De Gaulle, homme de la grandeur, rappelait ainsi que l’Europe est plus grande que des accords améliorés de libre-échange entre six de ses pays et que la construction scientifique d’avenir du nucléaire civil. Mais il voulait dire bien plus encore : l’Europe n’est pas que l’Europe occidentale séparée de l’Europe orientale par le rideau de fer, conséquence des accords de Yalta signés entre le président américain Roosevelt, le Premier ministre britannique, Churchill d’un côté et le russe Staline, de l’autre. Si l’Europe était demeurée ainsi séparée par le rideau de fer, elle aurait eu beaucoup de mal à être le vecteur de paix qu’on attendait d’elle, jusqu’à l’effondrement du mur de Berlin, le 9 novembre 1989. 

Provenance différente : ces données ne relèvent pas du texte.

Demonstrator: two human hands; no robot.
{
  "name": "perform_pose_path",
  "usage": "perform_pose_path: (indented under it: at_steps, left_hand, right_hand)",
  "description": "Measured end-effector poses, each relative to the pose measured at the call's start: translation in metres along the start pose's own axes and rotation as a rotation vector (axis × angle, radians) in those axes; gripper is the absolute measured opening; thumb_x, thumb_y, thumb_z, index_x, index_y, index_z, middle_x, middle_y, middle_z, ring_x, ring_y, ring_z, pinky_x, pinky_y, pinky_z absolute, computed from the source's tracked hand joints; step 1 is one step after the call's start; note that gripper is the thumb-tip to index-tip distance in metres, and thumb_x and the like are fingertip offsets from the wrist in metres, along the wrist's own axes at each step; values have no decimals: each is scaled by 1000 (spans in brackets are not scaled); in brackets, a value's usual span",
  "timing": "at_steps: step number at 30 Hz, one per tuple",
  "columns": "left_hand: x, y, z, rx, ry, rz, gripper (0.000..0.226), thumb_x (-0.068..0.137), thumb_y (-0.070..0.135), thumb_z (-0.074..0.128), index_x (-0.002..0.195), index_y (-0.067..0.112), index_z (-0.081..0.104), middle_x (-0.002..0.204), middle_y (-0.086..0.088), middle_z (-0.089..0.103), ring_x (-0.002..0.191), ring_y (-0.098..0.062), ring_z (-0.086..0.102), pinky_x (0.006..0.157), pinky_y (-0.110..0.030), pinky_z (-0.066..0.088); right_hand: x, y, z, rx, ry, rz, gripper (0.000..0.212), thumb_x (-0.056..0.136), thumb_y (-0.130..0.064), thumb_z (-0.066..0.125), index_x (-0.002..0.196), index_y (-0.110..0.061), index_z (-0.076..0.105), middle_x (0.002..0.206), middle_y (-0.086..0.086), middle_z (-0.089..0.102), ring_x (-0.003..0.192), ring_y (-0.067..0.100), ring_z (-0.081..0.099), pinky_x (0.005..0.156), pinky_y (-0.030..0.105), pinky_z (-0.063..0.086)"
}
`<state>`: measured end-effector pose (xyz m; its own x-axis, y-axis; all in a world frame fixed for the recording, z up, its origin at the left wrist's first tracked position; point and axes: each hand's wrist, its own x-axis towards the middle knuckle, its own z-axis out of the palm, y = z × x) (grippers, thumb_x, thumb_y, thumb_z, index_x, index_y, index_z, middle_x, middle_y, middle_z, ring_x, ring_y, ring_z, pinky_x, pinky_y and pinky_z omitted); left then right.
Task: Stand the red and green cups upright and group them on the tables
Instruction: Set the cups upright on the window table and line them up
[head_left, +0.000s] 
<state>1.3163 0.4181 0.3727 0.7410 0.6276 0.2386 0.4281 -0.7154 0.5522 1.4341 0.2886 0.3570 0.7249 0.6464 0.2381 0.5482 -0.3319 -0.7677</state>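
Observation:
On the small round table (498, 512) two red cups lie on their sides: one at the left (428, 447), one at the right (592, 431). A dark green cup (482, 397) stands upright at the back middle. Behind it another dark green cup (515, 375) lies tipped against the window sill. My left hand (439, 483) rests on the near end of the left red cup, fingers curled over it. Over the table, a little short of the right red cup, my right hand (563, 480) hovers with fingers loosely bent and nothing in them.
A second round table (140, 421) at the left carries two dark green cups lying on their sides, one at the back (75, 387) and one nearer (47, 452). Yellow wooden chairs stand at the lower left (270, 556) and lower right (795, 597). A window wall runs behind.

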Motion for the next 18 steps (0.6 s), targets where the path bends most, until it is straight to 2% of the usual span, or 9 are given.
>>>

Depuis, les Européens ont commencé à vivre dans la conviction d’une paix durable voire éternelle dans leur aire géographique. La guerre d’Ukraine est venue pour leur rappeler que ce n’était malheureusement qu’une illusion.

Entité politique 

Si donc, contrairement au souhait de paix perpétuelle, la guerre est aujourd’hui sur le sol européen, l’Europe est encore plus pour ces pays qui connaissent ou craignent les horreurs guerrières l’espoir de l’ultime protection : l’Ukraine est convaincue que l’Europe c’est la paix. Avec toutes ses faiblesses, l’Union européenne, maintenant à vingt-sept, n’est plus simplement une alliance économique, elle devient une entité politique. Une fois de plus le général de Gaulle s’est montré visionnaire : l’élargissement aux pays de l’Europe centrale et orientale, non seulement malgré mais à cause des difficultés qu’il a créées, a poussé l’Europe à devenir de plus en plus une entité politique. L’impérialisme russe, celui du président Poutine, l’a très vite compris en s’opposant même militairement à ce que d’anciennes républiques de l’Union soviétique ou satellites y sollicitent leur intégration.

« L’Union européenne, maintenant à vingt-sept, n’est plus simplement une alliance économique elle devient une entité politique. »

Myopie intellectuelle 

Mais que signifie ce changement d’échelle tout aussi géographique que culturel ? Nombreux de ceux qui s’y intéressent et en suivent l’actualité ne gardent en mémoire que les longues discussions à Bruxelles qui finissent généralement tard à des compromis, d’autres encore y voient des directives alourdissant plus l’administration française. 

Pire au nom d’une souveraineté repliée sur elle-même, d’autres vont jusqu’à penser que l’Europe nuirait à l’indépendance de notre pays. Tout cela est une conséquence d’une myopie intellectuelle. Dans la collision, mais aussi parfois la collusion des grandes puissances comme les États-Unis, la Chine, la Russie nos pays seraient broyés. Pour reprendre un vocabulaire gaullien, il s’agit d’avoir une certaine idée de l’Europe. Quelle que soit son efficacité, ce n’est pas le marché européen, c’est l’idée d’Europe qui est le rempart des démocraties libérales, dit-on, comme si une démocratie « illibérale », toujours comme on dit, n’était pas une contradiction dans les termes. C’est cette idée aussi qui est vecteur de paix à condition de se donner la volonté et les moyens de la défendre. Se vouloir européen c’est penser que l’Europe est plus que sa réalité économique et géographique. 

Affirmer luniversalité

Adhérer à l’humanisme, création européenne, c’est affirmer que quelles que soient les particularités ethniques, religieuses ou politiques, les hommes et les femmes sont plus que leur nationalité, leur métier, leur genre même…

L’idée d’Europe est une nécessité si on veut continuer à affirmer l’universalité, c’est-à-dire, ce qui est toujours plus que l’Europe.